Économie et Statistique n° 352-353 - Social and professional time through time-use surveys
A Break in the March Towards the Leisure Civilisation
The advent of an economic-growth driven «leisure civilisation» posited by the sociologist Joffre Dumazedier in the early 1960s is fiction according to the observations based on the 1974, 1986 and 1998 Use of Time surveys. The time-honoured decrease in the number of hours worked came to a standstill between the last two surveys. Consequently, the number of leisure hours marked time in the case of employed workers and steadily rose in the case of individuals out of the labour force. Women were previously highly disadvantaged compared with men in terms of the length of their leisure time. This handicap was partly offset by the narrowing of professional and domestic working time disparities between men and women. Women's free time is growing at the cost of domestic work rather than professional work.
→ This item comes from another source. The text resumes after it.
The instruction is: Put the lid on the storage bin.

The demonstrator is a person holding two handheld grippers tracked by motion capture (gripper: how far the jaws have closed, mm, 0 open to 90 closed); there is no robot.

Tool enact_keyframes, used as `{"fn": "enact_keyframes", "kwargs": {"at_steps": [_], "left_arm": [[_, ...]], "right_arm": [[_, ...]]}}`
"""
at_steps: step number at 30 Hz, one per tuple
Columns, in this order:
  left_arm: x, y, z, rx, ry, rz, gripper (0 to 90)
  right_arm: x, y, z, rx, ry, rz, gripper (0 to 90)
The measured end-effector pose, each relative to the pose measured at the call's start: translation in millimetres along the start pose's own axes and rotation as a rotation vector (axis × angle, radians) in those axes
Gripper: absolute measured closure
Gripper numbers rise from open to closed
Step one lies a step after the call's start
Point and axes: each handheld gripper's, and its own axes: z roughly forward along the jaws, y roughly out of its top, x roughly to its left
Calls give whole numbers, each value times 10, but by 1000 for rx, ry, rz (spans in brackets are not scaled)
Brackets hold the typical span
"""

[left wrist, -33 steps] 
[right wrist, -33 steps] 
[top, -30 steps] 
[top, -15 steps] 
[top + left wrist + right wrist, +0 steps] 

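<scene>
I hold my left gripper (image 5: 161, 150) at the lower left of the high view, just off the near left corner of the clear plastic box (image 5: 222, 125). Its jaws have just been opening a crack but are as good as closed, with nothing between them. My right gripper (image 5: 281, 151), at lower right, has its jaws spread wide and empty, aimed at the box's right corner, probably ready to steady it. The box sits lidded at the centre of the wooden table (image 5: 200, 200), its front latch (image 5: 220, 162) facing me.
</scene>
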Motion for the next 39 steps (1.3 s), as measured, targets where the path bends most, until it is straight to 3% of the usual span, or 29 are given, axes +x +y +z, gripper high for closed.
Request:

Whereas the working classes had less leisure than the well off in 1974, the reverse is true today. However, this development is due mainly to the working classes' greater exposure to unemployment and the lengthening of periods of unemployment. The working hours determinant whose effect has changed the most is qualifications. It is now the most highly qualified who work the most and spend the least time on leisure. The differentiation between leisure practices based on level of education displays the same main characteristics in both 1974 and 1998: shows and outings, participation in associations, reading, playing games and music are the privilege of the most highly qualified. Television viewers are even more often school leaving certificate holders and without qualifications than in the past: their lead over baccalauréat holders and higher education graduates has grown.